◆ **Instructions for the task**: Please retype all of the data below, word for word.

◆ **Source material**:
———

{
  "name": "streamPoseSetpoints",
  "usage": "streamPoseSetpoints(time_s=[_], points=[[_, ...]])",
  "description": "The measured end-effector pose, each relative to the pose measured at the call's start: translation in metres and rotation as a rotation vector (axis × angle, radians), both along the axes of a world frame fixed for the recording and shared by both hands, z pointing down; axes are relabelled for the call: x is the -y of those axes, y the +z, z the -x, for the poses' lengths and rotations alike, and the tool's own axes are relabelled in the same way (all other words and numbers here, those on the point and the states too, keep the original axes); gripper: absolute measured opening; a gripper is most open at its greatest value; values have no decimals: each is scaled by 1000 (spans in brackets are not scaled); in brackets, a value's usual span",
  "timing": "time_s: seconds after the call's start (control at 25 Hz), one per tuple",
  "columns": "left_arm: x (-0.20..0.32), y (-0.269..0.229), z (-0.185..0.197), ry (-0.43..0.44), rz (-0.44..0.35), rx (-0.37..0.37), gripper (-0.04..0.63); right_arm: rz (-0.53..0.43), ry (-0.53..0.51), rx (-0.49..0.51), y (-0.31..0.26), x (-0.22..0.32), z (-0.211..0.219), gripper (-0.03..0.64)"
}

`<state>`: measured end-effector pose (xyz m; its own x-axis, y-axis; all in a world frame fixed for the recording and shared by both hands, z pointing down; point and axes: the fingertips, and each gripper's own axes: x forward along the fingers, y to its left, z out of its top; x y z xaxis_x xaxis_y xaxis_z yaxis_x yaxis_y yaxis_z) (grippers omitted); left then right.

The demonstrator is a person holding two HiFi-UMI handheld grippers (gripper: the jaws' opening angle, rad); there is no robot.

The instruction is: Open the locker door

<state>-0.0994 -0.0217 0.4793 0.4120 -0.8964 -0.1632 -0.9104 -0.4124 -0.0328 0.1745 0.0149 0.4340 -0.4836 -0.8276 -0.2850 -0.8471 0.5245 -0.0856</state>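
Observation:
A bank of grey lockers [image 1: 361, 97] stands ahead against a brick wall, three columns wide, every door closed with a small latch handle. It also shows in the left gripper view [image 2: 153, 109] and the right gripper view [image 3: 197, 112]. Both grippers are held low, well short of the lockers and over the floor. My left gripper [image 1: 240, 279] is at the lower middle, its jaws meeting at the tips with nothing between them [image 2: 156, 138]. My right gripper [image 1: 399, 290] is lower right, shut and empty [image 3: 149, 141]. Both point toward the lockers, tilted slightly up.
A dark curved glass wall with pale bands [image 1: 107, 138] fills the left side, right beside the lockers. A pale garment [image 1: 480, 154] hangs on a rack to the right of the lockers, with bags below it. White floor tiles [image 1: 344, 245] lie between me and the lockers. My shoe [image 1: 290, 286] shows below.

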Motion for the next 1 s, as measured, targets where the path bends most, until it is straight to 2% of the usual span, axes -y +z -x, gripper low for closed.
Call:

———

◆ **Solution to this exercise**:
{
  "name": "streamPoseSetpoints",
  "usage": "streamPoseSetpoints(time_s=[_], points=[[_, ...]])",
  "description": "The measured end-effector pose, each relative to the pose measured at the call's start: translation in metres and rotation as a rotation vector (axis × angle, radians), both along the axes of a world frame fixed for the recording and shared by both hands, z pointing down; axes are relabelled for the call: x is the -y of those axes, y the +z, z the -x, for the poses' lengths and rotations alike, and the tool's own axes are relabelled in the same way (all other words and numbers here, those on the point and the states too, keep the original axes); gripper: absolute measured opening; a gripper is most open at its greatest value; values have no decimals: each is scaled by 1000 (spans in brackets are not scaled); in brackets, a value's usual span",
  "timing": "time_s: seconds after the call's start (control at 25 Hz), one per tuple",
  "columns": "left_arm: x (-0.20..0.32), y (-0.269..0.229), z (-0.185..0.197), ry (-0.43..0.44), rz (-0.44..0.35), rx (-0.37..0.37), gripper (-0.04..0.63); right_arm: rz (-0.53..0.43), ry (-0.53..0.51), rx (-0.49..0.51), y (-0.31..0.26), x (-0.22..0.32), z (-0.211..0.219), gripper (-0.03..0.64)"
}

`<state>`: measured end-effector pose (xyz m; its own x-axis, y-axis; all in a world frame fixed for the recording and shared by both hands, z pointing down; point and axes: the fingertips, and each gripper's own axes: x forward along the fingers, y to its left, z out of its top; x y z xaxis_x xaxis_y xaxis_z yaxis_x yaxis_y yaxis_z) (grippers omitted); left then right.

The demonstrator is a person holding two HiFi-UMI handheld grippers (gripper: the jaws' opening angle, rad); there is no robot.

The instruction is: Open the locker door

<state>-0.0994 -0.0217 0.4793 0.4120 -0.8964 -0.1632 -0.9104 -0.4124 -0.0328 0.1745 0.0149 0.4340 -0.4836 -0.8276 -0.2850 -0.8471 0.5245 -0.0856</state>
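Observation:
A bank of grey lockers [image 1: 361, 97] stands ahead against a brick wall, three columns wide, every door closed with a small latch handle. It also shows in the left gripper view [image 2: 153, 109] and the right gripper view [image 3: 197, 112]. Both grippers are held low, well short of the lockers and over the floor. My left gripper [image 1: 240, 279] is at the lower middle, its jaws meeting at the tips with nothing between them [image 2: 156, 138]. My right gripper [image 1: 399, 290] is lower right, shut and empty [image 3: 149, 141]. Both point toward the lockers, tilted slightly up.
A dark curved glass wall with pale bands [image 1: 107, 138] fills the left side, right beside the lockers. A pale garment [image 1: 480, 154] hangs on a rack to the right of the lockers, with bags below it. White floor tiles [image 1: 344, 245] lie between me and the lockers. My shoe [image 1: 290, 286] shows below.
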
Motion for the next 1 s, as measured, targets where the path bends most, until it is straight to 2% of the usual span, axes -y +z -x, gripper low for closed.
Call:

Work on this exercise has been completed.